Tempo di tagli all'Alcoa
Riduzione dei costi per trasporti e materie prime
Di Antonella Pani
Restano sempre aperte le altre vertenze che riguardano Ila e Eurallumina. Continua il presidio degli operai negliuffici dell'assessorato regionale all'Industria.
La strategia di Alcoa per superare indenne la il momento difficile è tagliare i costi legati delle materie prime e dei trasporti. Dopo settimane di tensioni tra azienda e sindacati per le mancate convocazioni di incontri richiesti dalla Rsu, mercoledì sera si è svolta la prima riunione, da cui è emerso quanto l'azienda sia impegnata a ridurre il costo delle materie prime che incide non poco sui risultati complessivi dello stabilimento.
L'AZIENDA
Oltre ai prezzi delle materie prime (tra queste è inclusa anche l'energia, vera spina nel fianco per la fabbrica di Portovesme), l'azienda si trova ad affrontare anche altre diseconomie dovute ai trasporti e alle infrastrutture. Basta pensare alle carenze del porto industriale, all'impossibilità di far attraccare navi di grossa stazza e gli oneri che di conseguenza si moltiplicano. Ma non solo: da quando la vicina Eurallumina è chiusa, bisogna far arrivare l'allumina dalla Spagna e dunque anche i costi della materia prima per eccellenza sono lievitati. Insomma a conti fatti l'insularità pesa sui bilanci della multinazionale e i vertici aziendali sono impegnati a ridurre questi costi. La strategia di Alcoa è stata illustrata dal direttore alla Rsu, ma molto deve ancora essere chiarito, ad esempio sulla nuova organizzazione del lavoro che tanto spaventa gli operai per la paura che possa tradursi in tagli alla forza lavoro. «È positivo che sia ripreso il confronto, ma a questo punto è necessario affrontare concretamente le problematiche facendo un calendario degli incontri: così sarebbe chiara la volontà di entrare nel merito delle questioni», dicono dalla Rsu Massimo Basciu, Renato Tocco, Luciano Fenu, Bruno Usai e Pierpaolo Gai.
VERTENZA ILA
Resistono in presidio al quarto piano del palazzo regionale i lavoratori della Ila: da 5 giorni nella sala riunioni dell'assessorato all'Industria attendono risposte sulla loro vertenza che si avvia verso il licenziamento collettivo di 166 persone.
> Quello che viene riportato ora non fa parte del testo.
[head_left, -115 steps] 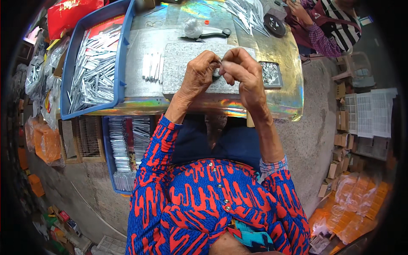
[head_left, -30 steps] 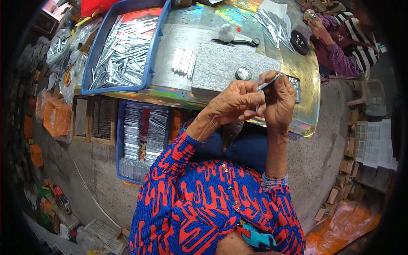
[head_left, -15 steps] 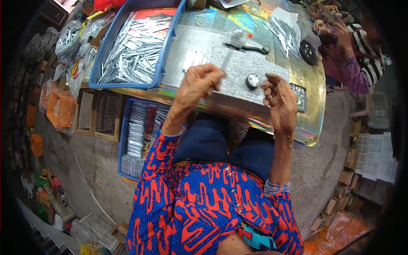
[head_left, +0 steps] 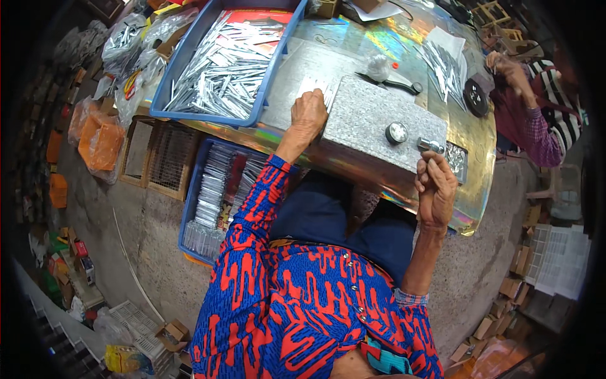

La prossima settimana è prevista la visita alla fabbrica di laminati di un imprenditore interessato. L'acquisto della fabbrica, al centro di una procedura fallimentare, sarebbe l'unico modo per convincere il giudice a concedere un altro anno di cassa integrazione.
EURALLUMINA
È arrivata la tanto attesa convocazione per il nuovo vertice Regione-sindacati-Eurallumina, per il 3 novembre, in viale Trento a Cagliari. Al centro dell'incontro le novità che dovrebbero essere emerse dal vertice ministeriale. Per sindacati e lavoratori l'incontro di giovedì prossimo dovrebbe fare luce sul progetto da seguire per il riavvio della raffineria di allumina. I 333 dipendenti sono in cassa integrazione da due anni e mezzo, quando la Rusal decise la fermata per la crisi del mercato. Il periodo nero dell'alluminio sembra alle spalle, la Rusal ha già riattivato i suoi stabilimenti in tutto il mondo, tranne a Portovesme.